Armação dos Búzios, Cultura

Quilombo de Baía Formosa conta sua história percorrendo trilhas de seus antepassados

Os caminhos ainda estão lá e revelam muita história. Apresentam a vida e cultura de homens e mulheres que aqui chegaram em navios negreiros trazidos do continente africano, contam a própria história de nascimento de Búzios e de construção do nosso país.

 

Seguindo por trilhas no meio da mata densa, quilombolas da Baía Formosa, em Búzios, refazem os caminhos de seus antepassados e passo a passo, literalmente, vão revelando detalhes de sua cultura, história e conhecimento da natureza, para quem se dispuser a caminhar com eles.

 

Diversos são os caminhos. Várias trilhas que cortam o bairro da Baía Formosa, fazem parte do roteiro quilombola. Com diferentes graus de dificuldade, as trilhas estão sendo preparadas para receber turistas em grupos guiados. Gente interessada em aventura, natureza, e muita cultura.

 

Trilha Manoel e Cezarina

 

Situada no Parque Estadual da Costa do Sol, a trilha batizada Manoel e Cezarina, inicia próxima à estrada Búzios-Cabo Frio e leva à praia do Kalunga. Logo no início um belo e instigante presente da natureza, um círculo de pedras de quartzo, tão brancas quanto lindas. Dispostas ali há milhões de anos, energizam com sua beleza e deixam os visitantes encantados.

 

Seguindo para dentro do parque, a paisagem surpreende a todo instante, numa mistura de mata atlântica com restinga e espécies de clima semiárido, como o cerrado. Orquídeas, pitas, cactos, jabuticabeiras, aroeiras, um mangue paraíso dos guaiamuns, e de repente um mar de bromélias, e um mar de espadas de São Jorge. Aí se aprende que estas últimas são espécies invasoras, pois foram trazidas no porão dos navios negreiros, servindo de forro para deitar, e porque eram parte importante dos rituais africanos.

 

– Olhem aqui, a gente usa para artesanato e cestaria. É o cipó branco. Se raspar assim com o facão, ó, fica branquinho. Esta fruta é sabão de macaco. Você esfrega e faz espuma que nem sabão – se adianta Beth, guia e uma das responsáveis pela abertura das trilhas para o público, e pela união dos quilombolas de Baía Formosa em torno da valorização e manutenção de sua cultura.

 

Juntando os seus, Beth conseguiu que a comunidade quilombola erguesse com muita garra a bandeira de suas origens, e também a sede do quilombo.

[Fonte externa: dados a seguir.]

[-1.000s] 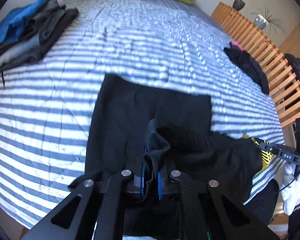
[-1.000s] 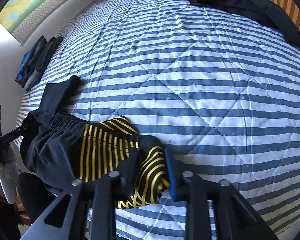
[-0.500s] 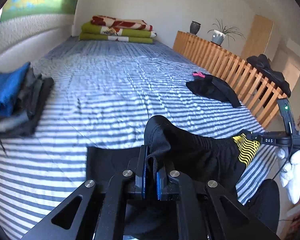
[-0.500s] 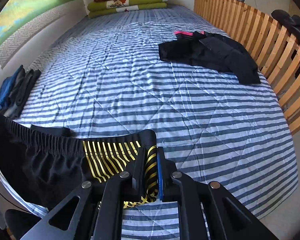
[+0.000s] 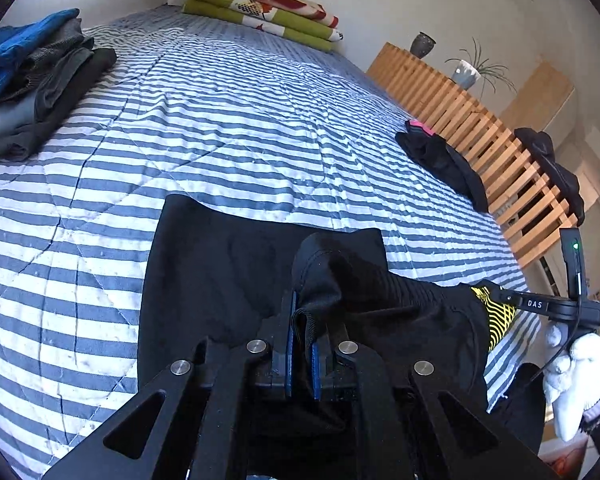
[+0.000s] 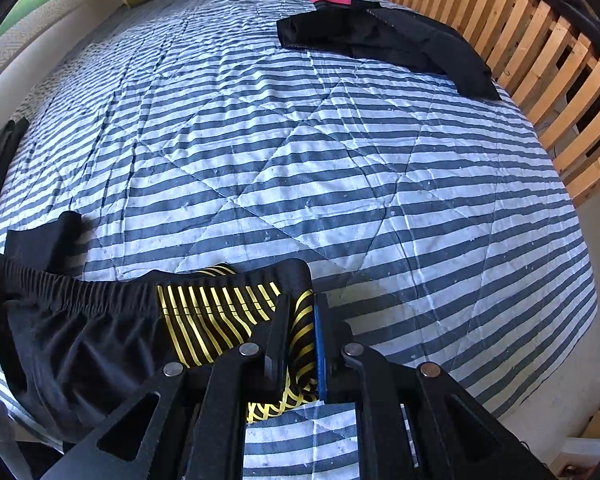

Aos poucos, o esforço do grupo foi conquistando parceiros como a Prefeitura de Búzios, que apoia o projeto das trilhas e já cedeu um terreno na Baía Formosa para a construção de um centro de cultura quilombola.

 

Aliás, esta é mais uma etapa do passeio. Última e deliciosa etapa. Um almoço com sabor de roça, feito no fogão à lenha pilotado com vontade por Lucineia, Marisa e Lenice, na atual sede do quilombo, regado a café tirado no coador de pano. Mas isso é a recompensa final, ainda tem chão pela frente, só estamos no meio do passeio.

 

Cinco pedras arrumadas no meio do caminho são o mistério da trilha. Elas significam que algo foi enterrado ali. Provavelmente pessoas. Velhos e crianças. Os diferentes tamanhos das pedras indicam isso, explica a guia.

 

Mais chão, e a vegetação muda radicalmente. A praia se aproxima.

 

– Bem-vindos à praia do Kalunga – grita Beth, já esperando ouvir as exclamações de alegria e deslumbre total pela estupenda maravilha que é o lugar.

 

Kalunga é palavra africana que significa mar, imensidão e também linha do mundo dos mortos.  

 

– É a travessia dos mortos. Dois mundos, montanha de um lado, rio no meio, montanha do outro lado. É o que a gente encontra aqui, nesse lugar – e a guia aponta para o mar. Realmente. É o que vemos lá. Mas não é só. Tem as pedras que contam a história de separação dos continentes. Mais um ponto de ligação com a África. Localizada no limite da rachadura das placas que formavam os continentes, Búzios tem as rochas por testemunha do que ocorreu há 200 milhões de anos. Pedras de diferentes cores e texturas formam um bloco único, que parece moldado por alguém, devido ao traçado absolutamente reto das pedras. Local que é ponto de pesquisa da geóloga Kátia Mansur da UFRJ. Tão precioso quanto o refrescante mergulho nas águas limpas de Kalunga. Um prazer a mais. Imperdível.